06/08/2026
“Estuve 7 días en el mar en una patera, sin comida ni agua. Muchos de mis compañeros murieron. Pasé toda mi adolescencia trabajando en una mina de oro, rodeado de peligro, químicos tóxicos y grupos armados. Allí solo me esperaba la muerte. El mar era más seguro que lo que dejaba atrás.”
Así nos lo contaba Oumar*, usuario de la Llar Manel Pujades, nuestro piso de acogida para hombres.
Oumar* logró escapar de Burkina Faso y sobrevivir a la travesía hasta España. Pero al llegar no tenía nada y su única opción era la calle. En la Llar Manel Pujades encontró un lugar donde empezar de nuevo: aprendió el idioma, encontró trabajo, obtuvo el asilo y, en menos de un año, pudo independizarse.

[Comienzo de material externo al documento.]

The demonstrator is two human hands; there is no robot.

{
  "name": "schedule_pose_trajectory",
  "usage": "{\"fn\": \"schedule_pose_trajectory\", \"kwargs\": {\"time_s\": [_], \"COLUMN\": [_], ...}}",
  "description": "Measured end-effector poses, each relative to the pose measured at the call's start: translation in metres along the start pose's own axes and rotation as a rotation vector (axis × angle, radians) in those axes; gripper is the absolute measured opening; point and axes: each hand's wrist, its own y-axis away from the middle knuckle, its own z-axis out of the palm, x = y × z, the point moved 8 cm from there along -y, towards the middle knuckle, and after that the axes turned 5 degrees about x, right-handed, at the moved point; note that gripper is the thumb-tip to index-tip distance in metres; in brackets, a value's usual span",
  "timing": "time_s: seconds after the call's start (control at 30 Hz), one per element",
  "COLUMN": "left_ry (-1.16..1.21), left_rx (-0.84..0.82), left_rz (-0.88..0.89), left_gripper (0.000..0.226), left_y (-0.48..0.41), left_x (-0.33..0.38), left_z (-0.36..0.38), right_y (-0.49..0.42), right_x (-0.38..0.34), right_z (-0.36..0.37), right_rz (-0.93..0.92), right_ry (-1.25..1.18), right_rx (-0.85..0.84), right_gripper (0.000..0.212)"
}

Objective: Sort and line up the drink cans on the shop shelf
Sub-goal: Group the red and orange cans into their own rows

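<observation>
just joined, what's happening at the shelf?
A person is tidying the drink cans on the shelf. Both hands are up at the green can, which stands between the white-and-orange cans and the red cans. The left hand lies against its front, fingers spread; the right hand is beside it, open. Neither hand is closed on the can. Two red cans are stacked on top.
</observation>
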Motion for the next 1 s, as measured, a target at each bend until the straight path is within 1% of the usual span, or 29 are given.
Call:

“Gracias por lo que habéis hecho por mí. Sin un lugar donde vivir y descansar, nada de esto habría sido posible. Gracias por darme una nueva oportunidad.”
🟡 Algunas personas que acompañamos escapan de una muerte segura, otras lo dejan todo atrás para encontrar una vida mejor. Pero lo que todos tienen en común es que buscan esperanza y un nuevo comienzo. Por desgracia, al llegar a nuestro país acaban en la calle, lo que acrecenta aún más sus heridas y traumas, y los coloca en una situación extremadamente vulnerable. Nuestros pisos de acogida buscan proveer un espacio seguro en el que sanar, recibir apoyo, amor, cuidado, confianza y construir relaciones sanas con nuestro equipo y voluntarios.